- _Exercise_:
Find "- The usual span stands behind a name" and "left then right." in the records below. Copy the lines holding them and every line between, exactly, and no others.

- _Source material_:

- Opening Delimiter -

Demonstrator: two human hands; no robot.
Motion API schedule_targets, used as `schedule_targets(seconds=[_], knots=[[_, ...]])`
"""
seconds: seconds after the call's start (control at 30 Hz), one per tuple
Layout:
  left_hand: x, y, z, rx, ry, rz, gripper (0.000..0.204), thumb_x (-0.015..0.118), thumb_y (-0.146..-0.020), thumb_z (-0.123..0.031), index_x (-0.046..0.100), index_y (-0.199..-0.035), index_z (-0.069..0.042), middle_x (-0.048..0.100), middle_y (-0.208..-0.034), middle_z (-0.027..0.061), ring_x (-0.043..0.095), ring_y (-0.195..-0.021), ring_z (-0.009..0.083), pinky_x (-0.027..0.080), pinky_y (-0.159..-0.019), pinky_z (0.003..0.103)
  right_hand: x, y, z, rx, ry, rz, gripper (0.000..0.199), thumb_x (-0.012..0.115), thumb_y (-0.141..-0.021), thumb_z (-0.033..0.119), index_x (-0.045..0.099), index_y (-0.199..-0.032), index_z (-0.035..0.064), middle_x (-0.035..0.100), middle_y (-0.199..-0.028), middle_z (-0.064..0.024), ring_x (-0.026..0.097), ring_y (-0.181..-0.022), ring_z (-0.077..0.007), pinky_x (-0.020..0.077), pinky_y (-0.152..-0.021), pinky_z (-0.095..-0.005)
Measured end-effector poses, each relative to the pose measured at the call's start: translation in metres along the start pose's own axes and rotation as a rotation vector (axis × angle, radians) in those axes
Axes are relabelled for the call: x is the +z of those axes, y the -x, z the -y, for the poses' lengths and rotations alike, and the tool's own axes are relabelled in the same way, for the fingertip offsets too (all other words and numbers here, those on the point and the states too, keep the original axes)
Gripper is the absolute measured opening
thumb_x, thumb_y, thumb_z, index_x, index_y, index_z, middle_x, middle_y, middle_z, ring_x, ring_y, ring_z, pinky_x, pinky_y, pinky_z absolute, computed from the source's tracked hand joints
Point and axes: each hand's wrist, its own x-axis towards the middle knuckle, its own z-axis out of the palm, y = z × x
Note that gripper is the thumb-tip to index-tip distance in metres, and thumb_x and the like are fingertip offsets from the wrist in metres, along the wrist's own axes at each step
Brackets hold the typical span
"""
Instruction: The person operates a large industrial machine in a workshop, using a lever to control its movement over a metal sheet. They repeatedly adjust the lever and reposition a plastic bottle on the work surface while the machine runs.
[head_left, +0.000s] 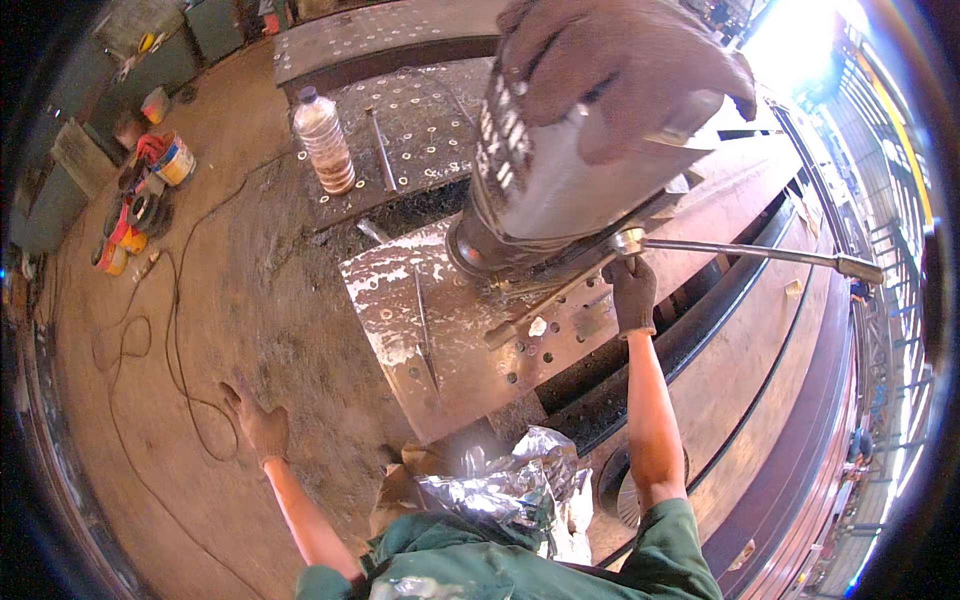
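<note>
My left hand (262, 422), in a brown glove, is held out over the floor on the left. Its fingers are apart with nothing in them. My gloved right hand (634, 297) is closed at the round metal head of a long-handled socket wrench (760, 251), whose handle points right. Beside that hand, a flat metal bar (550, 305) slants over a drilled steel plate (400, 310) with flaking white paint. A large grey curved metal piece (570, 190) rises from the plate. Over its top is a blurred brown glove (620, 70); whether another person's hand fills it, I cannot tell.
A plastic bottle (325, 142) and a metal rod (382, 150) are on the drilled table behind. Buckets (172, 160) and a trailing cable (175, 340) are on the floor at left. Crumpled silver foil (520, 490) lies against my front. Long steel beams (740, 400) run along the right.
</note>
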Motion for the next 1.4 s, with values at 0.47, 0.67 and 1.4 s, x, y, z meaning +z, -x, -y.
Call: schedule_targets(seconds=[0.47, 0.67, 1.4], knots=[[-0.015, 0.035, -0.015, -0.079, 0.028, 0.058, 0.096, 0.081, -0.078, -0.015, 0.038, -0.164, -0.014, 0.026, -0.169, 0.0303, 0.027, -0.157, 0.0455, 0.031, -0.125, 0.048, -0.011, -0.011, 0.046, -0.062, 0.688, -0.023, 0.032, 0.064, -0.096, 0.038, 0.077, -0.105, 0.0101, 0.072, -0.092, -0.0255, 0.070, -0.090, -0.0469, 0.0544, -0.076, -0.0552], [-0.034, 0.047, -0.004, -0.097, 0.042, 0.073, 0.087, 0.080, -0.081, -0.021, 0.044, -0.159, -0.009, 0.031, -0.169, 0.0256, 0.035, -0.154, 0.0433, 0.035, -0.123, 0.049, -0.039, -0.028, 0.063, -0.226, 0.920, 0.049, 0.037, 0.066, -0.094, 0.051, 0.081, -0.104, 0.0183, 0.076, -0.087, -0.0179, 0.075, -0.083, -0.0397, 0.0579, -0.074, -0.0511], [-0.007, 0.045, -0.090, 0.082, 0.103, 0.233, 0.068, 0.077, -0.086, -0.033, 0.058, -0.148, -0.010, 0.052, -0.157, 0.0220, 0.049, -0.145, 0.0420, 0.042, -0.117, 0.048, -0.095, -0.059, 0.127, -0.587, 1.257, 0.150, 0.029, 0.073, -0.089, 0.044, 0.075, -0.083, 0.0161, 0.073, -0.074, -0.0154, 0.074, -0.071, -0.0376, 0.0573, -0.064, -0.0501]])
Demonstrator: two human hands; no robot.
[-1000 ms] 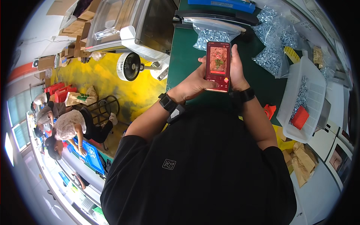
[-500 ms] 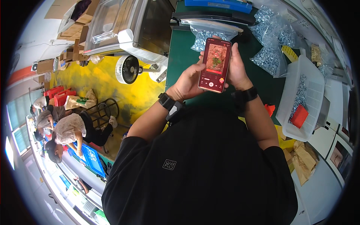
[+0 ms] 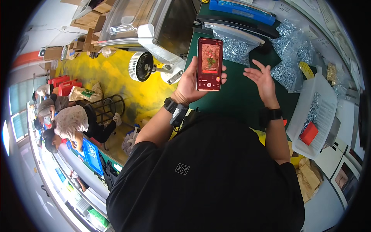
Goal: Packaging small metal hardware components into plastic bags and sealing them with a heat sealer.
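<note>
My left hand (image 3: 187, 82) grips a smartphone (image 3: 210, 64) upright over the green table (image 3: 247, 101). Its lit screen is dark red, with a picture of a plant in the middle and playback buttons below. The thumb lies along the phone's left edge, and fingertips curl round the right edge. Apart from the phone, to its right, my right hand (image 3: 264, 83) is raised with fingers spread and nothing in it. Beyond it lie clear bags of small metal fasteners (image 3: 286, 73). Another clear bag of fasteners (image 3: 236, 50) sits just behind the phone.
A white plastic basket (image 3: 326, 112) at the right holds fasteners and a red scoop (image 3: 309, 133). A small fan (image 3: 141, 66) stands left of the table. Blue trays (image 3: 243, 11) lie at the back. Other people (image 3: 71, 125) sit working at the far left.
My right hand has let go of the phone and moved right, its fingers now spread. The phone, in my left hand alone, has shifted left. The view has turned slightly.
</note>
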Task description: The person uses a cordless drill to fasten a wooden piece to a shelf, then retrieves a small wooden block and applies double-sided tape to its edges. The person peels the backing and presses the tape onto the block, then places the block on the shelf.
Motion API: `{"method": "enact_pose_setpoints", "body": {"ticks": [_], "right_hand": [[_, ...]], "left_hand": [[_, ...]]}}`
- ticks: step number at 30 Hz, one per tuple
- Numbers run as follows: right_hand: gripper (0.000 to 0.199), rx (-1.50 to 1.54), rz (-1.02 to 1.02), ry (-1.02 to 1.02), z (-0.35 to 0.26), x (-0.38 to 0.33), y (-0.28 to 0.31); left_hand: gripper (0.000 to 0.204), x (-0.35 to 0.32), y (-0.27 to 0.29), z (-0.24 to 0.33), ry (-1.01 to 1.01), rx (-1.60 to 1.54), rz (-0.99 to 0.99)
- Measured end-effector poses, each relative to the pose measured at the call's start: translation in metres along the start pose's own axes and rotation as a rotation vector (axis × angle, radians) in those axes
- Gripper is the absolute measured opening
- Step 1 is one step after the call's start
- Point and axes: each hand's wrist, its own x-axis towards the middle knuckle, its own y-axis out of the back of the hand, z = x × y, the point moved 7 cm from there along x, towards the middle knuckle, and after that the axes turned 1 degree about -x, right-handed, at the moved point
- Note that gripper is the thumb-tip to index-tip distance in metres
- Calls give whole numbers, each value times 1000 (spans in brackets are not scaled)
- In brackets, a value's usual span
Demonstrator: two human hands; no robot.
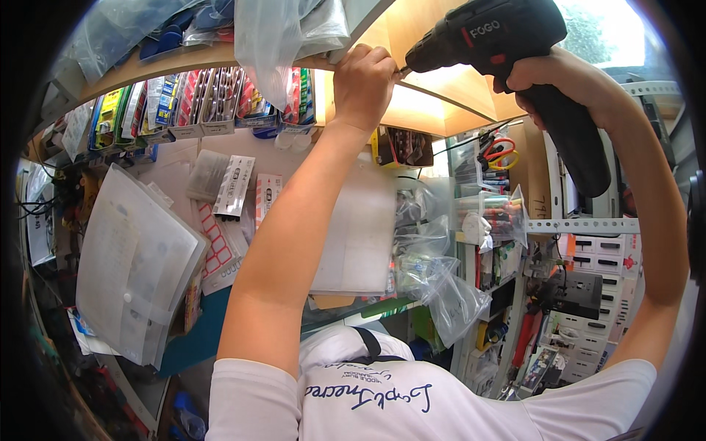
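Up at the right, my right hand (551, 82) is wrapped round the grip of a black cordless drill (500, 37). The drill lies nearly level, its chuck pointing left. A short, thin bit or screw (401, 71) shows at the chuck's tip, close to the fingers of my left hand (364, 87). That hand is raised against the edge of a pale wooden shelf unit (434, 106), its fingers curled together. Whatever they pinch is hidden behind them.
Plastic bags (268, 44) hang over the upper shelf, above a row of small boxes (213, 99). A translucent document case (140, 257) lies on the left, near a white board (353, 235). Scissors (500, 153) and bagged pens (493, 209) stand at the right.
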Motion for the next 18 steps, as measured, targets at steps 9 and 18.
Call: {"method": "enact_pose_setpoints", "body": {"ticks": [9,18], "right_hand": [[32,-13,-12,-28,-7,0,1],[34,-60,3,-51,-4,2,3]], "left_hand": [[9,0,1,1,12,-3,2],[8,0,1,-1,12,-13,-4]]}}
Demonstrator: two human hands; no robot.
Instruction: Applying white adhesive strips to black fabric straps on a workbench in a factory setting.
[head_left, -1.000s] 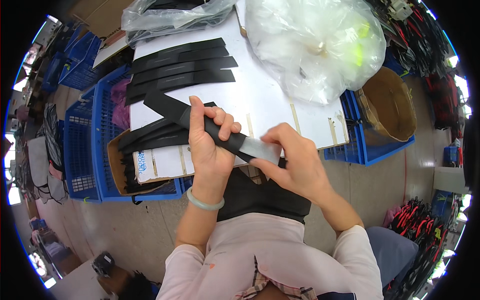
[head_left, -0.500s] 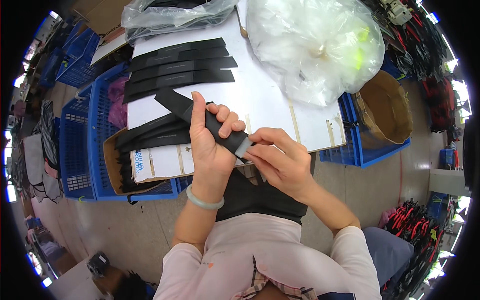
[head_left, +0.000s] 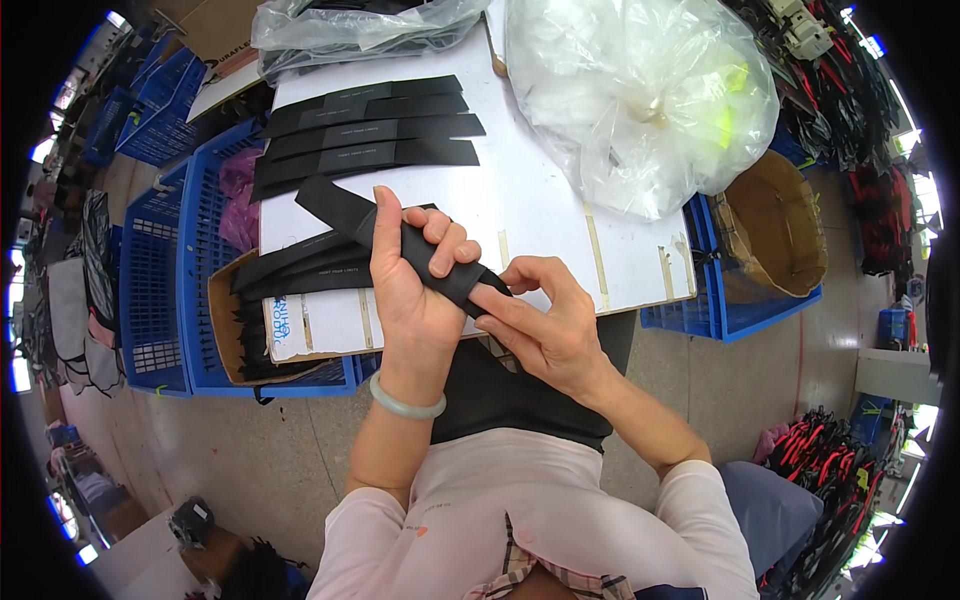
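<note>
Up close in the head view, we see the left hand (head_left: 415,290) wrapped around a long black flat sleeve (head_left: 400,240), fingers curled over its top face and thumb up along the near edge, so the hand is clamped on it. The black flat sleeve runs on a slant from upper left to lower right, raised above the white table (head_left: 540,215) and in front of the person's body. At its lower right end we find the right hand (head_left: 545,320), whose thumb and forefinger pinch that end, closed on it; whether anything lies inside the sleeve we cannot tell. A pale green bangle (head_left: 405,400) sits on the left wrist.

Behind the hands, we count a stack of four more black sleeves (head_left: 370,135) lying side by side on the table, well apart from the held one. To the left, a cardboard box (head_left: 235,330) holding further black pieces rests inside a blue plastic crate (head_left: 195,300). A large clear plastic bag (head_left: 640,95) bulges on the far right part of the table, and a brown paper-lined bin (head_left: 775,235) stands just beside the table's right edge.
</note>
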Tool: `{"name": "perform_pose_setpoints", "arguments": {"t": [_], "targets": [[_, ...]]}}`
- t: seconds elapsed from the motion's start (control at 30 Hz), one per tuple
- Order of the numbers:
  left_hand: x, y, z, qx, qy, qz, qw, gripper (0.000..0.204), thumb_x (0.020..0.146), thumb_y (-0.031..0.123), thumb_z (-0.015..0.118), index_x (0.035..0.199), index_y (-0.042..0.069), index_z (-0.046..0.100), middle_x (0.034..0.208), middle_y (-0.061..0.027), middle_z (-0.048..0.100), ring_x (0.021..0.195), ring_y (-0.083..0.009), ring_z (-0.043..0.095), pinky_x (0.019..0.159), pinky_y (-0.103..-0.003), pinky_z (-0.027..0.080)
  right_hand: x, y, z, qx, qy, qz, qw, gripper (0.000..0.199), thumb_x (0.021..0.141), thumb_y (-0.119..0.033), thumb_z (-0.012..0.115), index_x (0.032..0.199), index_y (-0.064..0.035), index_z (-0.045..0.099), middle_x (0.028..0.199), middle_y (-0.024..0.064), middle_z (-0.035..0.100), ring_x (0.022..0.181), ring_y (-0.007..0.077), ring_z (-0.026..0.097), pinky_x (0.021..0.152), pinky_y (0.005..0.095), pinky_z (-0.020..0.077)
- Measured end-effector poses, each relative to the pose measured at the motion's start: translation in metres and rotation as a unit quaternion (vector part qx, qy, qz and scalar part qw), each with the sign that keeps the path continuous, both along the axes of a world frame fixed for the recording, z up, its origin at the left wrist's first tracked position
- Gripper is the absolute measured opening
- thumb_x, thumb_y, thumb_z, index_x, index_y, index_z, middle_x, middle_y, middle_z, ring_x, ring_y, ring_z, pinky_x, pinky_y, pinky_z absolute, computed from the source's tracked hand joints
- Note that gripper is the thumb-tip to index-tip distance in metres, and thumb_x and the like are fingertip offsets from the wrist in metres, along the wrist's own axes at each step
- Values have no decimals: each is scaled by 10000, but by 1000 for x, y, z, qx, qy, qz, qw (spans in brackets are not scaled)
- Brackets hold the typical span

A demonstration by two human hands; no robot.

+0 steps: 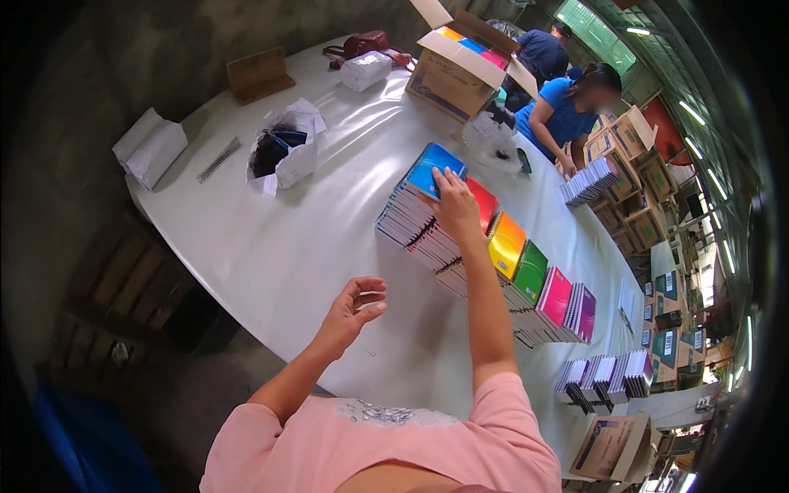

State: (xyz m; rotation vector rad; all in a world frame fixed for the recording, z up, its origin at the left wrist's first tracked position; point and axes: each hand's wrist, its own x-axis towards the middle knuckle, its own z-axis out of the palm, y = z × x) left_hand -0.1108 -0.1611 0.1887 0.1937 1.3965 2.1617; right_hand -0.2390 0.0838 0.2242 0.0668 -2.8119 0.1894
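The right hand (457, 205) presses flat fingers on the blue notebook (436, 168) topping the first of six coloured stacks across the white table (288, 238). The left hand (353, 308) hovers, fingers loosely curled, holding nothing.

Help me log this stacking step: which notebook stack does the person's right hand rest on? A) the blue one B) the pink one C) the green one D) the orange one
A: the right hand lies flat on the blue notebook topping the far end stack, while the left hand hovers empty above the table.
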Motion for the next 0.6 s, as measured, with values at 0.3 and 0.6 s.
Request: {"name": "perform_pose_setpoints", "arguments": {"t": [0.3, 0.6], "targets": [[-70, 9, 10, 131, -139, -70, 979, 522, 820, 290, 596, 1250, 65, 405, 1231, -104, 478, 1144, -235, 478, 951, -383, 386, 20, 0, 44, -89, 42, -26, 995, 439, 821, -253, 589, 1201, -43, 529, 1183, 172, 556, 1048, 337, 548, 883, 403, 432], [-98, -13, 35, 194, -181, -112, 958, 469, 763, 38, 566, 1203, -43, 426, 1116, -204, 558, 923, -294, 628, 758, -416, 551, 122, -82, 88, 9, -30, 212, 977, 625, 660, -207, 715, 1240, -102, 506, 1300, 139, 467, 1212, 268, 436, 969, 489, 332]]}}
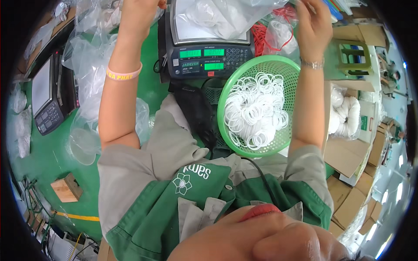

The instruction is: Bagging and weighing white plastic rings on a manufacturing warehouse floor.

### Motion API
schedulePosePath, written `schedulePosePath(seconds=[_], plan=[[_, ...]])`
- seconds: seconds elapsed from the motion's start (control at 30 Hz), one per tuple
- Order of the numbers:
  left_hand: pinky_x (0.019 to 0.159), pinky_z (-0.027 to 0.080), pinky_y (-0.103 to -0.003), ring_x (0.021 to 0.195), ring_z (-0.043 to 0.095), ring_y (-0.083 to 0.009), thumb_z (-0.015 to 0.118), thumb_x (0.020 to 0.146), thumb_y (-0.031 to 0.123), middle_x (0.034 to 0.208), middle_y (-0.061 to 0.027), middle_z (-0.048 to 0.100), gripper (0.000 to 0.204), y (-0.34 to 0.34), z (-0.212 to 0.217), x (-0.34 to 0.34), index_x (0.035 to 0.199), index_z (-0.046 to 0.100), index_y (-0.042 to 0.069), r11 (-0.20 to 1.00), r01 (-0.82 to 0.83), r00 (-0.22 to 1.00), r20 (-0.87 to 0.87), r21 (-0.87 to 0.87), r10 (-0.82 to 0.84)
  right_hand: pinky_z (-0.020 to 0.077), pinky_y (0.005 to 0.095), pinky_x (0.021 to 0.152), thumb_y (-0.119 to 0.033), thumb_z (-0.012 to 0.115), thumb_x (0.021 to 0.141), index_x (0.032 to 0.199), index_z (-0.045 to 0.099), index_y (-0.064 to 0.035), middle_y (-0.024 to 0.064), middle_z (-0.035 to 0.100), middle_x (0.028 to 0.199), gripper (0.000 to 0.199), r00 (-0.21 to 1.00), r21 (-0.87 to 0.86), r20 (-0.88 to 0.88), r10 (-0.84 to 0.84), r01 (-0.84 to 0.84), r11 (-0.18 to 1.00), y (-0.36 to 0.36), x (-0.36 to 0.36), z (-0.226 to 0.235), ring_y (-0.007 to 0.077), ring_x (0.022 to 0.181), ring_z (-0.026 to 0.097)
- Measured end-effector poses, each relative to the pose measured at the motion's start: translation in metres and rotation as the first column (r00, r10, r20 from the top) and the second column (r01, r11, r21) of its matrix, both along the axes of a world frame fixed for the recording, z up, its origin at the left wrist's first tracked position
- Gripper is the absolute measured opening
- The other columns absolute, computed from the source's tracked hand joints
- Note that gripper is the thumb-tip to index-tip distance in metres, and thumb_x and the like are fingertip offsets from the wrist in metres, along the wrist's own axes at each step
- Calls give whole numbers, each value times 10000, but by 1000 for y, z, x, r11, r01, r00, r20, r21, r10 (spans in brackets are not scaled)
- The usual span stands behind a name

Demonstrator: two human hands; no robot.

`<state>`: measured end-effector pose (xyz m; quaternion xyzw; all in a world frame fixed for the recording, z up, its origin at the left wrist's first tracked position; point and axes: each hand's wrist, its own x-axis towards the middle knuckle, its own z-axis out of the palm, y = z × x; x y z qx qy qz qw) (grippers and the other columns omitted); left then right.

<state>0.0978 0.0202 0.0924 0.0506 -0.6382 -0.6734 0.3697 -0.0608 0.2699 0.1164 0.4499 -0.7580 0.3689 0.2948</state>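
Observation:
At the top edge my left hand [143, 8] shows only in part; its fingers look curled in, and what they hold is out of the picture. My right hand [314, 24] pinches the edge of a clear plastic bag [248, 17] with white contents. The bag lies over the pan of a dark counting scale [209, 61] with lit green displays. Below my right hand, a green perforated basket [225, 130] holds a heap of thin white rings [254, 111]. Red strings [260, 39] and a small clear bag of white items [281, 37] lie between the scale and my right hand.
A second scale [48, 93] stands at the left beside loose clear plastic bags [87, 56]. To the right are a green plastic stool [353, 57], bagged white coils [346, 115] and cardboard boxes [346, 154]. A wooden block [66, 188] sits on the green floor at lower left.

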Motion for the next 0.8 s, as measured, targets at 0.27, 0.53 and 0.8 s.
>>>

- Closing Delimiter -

- _Output for this task_:
- The usual span stands behind a name

Demonstrator: two human hands; no robot.

`<state>`: measured end-effector pose (xyz m; quaternion xyzw; all in a world frame fixed for the recording, z up, its origin at the left wrist's first tracked position; point and axes: each hand's wrist, its own x-axis towards the middle knuckle, its own z-axis out of the palm, y = z × x; x y z qx qy qz qw) (grippers and the other columns omitted); left then right.

This finishes the answer.